Luxembourg (AFP) – Opposition emerged Thursday to a Franco-German plan to create a special eurozone budget, with fears that the idea was unnecessary and could create a “two-speed” Europe.
At a meeting in Luxembourg, European Union finance ministers were set to discuss a raft of proposals on how to improve the euro single currency in preparation for an EU leaders’ summit on the topic next week.
Ahead of that full summit, German Chancellor Angela Merkel and French President Emmanuel Macron on Tuesday agreed to a raft of reform ideas to be jointly tabled by the two nations that traditionally drive EU policy.
Macron has made the idea of a crisis-fighting budget for the 19-member single currency bloc a signature part of his plans to jump-start the EU after the debt crisis and the shock of Brexit.
“For the first time France and Germany have agreed to have a eurozone budget,” said French Finance Minister Bruno Le Maire as he arrived for the talks.
“It is not a take-it-or-leave-it road map, it’s a good starting point,” said Le Maire, who called the budget proposal “historic”.
The idea of a joint budget, which Merkel initially resisted, is part of an effort to bring about economic convergence in the eurozone.

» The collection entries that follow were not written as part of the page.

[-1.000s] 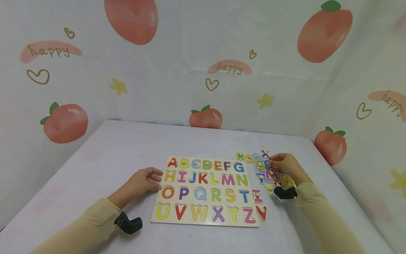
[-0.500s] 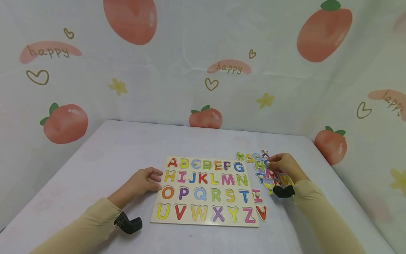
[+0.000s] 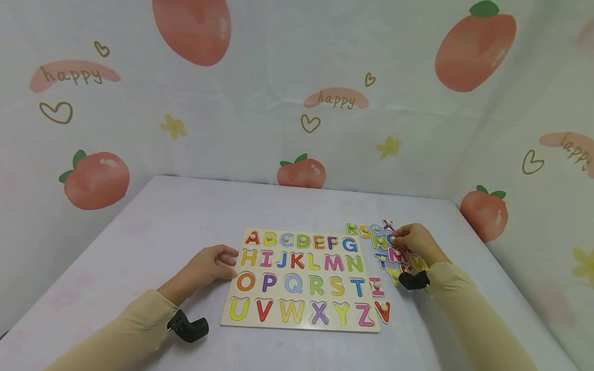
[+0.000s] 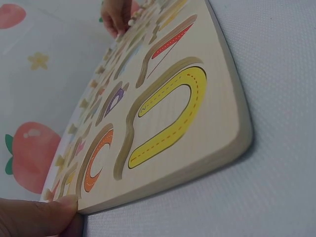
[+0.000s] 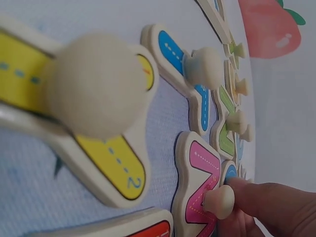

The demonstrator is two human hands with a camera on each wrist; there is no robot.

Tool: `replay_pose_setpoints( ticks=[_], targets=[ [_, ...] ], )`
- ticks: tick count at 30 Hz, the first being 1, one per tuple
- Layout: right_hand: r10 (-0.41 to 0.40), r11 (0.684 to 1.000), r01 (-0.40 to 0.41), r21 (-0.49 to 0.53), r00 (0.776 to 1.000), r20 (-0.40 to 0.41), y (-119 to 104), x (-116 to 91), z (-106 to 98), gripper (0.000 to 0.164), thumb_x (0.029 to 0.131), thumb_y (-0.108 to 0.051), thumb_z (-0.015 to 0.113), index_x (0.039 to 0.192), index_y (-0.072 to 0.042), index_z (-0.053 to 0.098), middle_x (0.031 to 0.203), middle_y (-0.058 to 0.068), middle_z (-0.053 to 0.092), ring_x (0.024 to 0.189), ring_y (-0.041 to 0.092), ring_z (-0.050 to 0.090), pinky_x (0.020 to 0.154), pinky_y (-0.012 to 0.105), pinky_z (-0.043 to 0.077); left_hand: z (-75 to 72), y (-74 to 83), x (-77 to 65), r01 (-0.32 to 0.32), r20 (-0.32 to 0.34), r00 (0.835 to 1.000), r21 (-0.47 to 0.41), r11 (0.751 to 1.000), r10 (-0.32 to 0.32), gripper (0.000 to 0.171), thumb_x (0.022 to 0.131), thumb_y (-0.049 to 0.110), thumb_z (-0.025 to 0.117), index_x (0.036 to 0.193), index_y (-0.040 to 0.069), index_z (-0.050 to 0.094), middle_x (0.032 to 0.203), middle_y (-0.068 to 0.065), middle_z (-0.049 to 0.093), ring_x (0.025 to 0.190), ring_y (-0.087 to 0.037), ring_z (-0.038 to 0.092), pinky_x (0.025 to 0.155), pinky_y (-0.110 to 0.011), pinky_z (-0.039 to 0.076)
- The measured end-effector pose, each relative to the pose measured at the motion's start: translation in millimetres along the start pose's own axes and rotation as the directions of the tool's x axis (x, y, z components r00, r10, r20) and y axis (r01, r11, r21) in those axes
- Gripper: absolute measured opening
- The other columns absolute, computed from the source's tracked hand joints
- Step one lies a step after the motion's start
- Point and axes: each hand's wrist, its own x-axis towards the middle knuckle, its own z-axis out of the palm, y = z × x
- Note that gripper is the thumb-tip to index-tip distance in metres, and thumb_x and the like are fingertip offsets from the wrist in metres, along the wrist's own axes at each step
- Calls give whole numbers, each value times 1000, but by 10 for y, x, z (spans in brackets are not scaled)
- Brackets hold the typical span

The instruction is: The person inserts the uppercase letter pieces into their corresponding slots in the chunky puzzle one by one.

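Cream-coloured wooden alphabet board (image 3: 301,326) lies flat, its left edge touched by the relaxed left hand (image 3: 210,265), while, beyond its right edge, the right hand (image 3: 415,241) pinches a blue wooden letter (image 5: 230,173), best lifted straight up past the pink wooden M (image 5: 196,197).

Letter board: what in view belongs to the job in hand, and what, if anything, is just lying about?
Job:
letter board, left hand at its left edge
blue letter piece at the right hand's fingertips
other loose letter pieces

Apparently just setting:
fruit-print backdrop
white table surface
black wrist cameras, worn
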Motion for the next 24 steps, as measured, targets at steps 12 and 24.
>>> replay_pose_setpoints(
  ticks=[12, 24],
  targets=[
    [-27, 1000, 26, -10, 999, -34, -81, -97, -45, 27, 92, -19, 65, 112, -1, 64, 106, 15, 64, 87, 23, 52, 69, 30, 43, 1, -2, -5, 0, 1, 1000, 6, 1000, 0, 52, 76, 6, 77, 124, -3, 57, 98, -10, 63, 80, -15, 59, 73, -30, 50],
    [-141, 990, 140, -6, 990, -28, -346, -135, 88, 30, 91, -23, 68, 111, -1, 67, 110, 18, 67, 87, 21, 63, 82, 37, 48, 4, -3, 1, 8, -7, 1000, 17, 1000, -8, 52, 77, 7, 78, 124, -3, 57, 98, -9, 63, 80, -16, 58, 73, -30, 50]
  ],
)
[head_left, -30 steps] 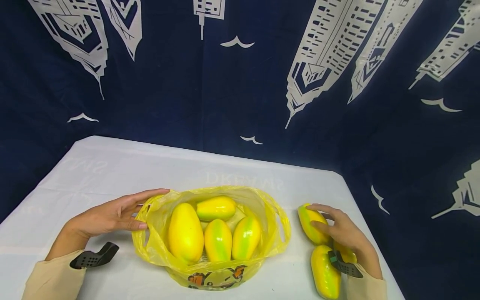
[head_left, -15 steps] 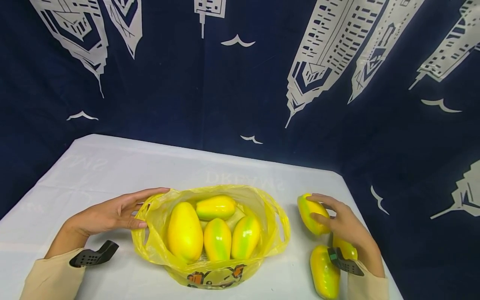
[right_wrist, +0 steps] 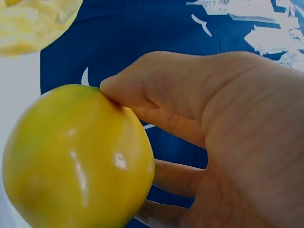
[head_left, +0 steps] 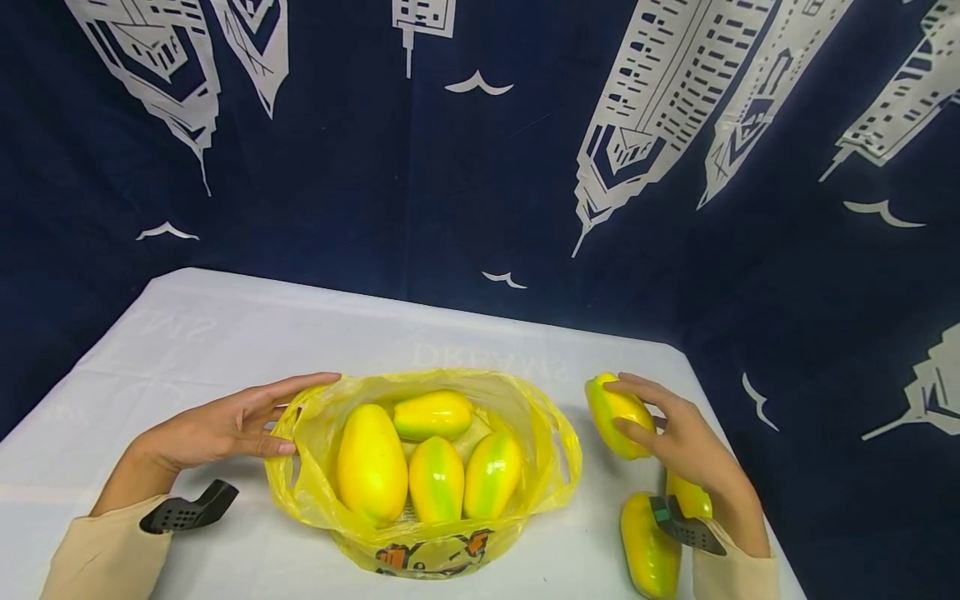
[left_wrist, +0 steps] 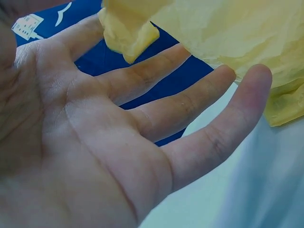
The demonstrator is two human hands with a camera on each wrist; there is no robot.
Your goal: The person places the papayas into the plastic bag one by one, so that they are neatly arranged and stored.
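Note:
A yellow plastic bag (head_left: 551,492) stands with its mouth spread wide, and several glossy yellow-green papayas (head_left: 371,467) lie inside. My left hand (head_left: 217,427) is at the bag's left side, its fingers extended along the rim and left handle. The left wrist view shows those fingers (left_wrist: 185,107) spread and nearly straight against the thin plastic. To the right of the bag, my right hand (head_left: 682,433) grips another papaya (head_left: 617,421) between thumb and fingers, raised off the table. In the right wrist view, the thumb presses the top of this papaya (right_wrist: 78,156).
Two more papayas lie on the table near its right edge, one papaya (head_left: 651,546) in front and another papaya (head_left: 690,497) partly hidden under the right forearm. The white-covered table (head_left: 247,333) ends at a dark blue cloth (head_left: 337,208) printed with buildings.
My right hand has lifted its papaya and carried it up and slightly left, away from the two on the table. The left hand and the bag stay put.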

The absence of such convergence in the single currency area in the past has been seen as one of the root causes behind the debt crisis in Greece, Spain and Ireland.
But EU founding member the Netherlands on Thursday poured cold water on the idea.
“In terms of fiscal capacity or eurozone budget… the question really is what type of problem is that solving? That is unclear to us. And we are not in favour of it,” said Dutch Finance Minister Wopke Hoekstra ahead of the talks.
Non-euro powerhouse Poland also cast serious doubts on the Franco-German proposal, even if the plan remains vague for now.
Krzysztof Szczerski, chief of staff to Poland’s President Andrzej Duda, said eurozone members would choose their own countries “at the expense” of the EU budget that largely helps eastern European nations.
“That would be the end of the EU,” Szczerski told the Polish PAP news agency.
Ministers in Luxembourg will also discuss other reforms targeted by Berlin and Paris, including expanding the remit of the European Stability Mechanism ESM) — the firefighter for eurozone countries with serious debt problems.
Plans to harmonise corporate taxes in the bloc and introduce a digital tax by the end of 2018 are also on the table.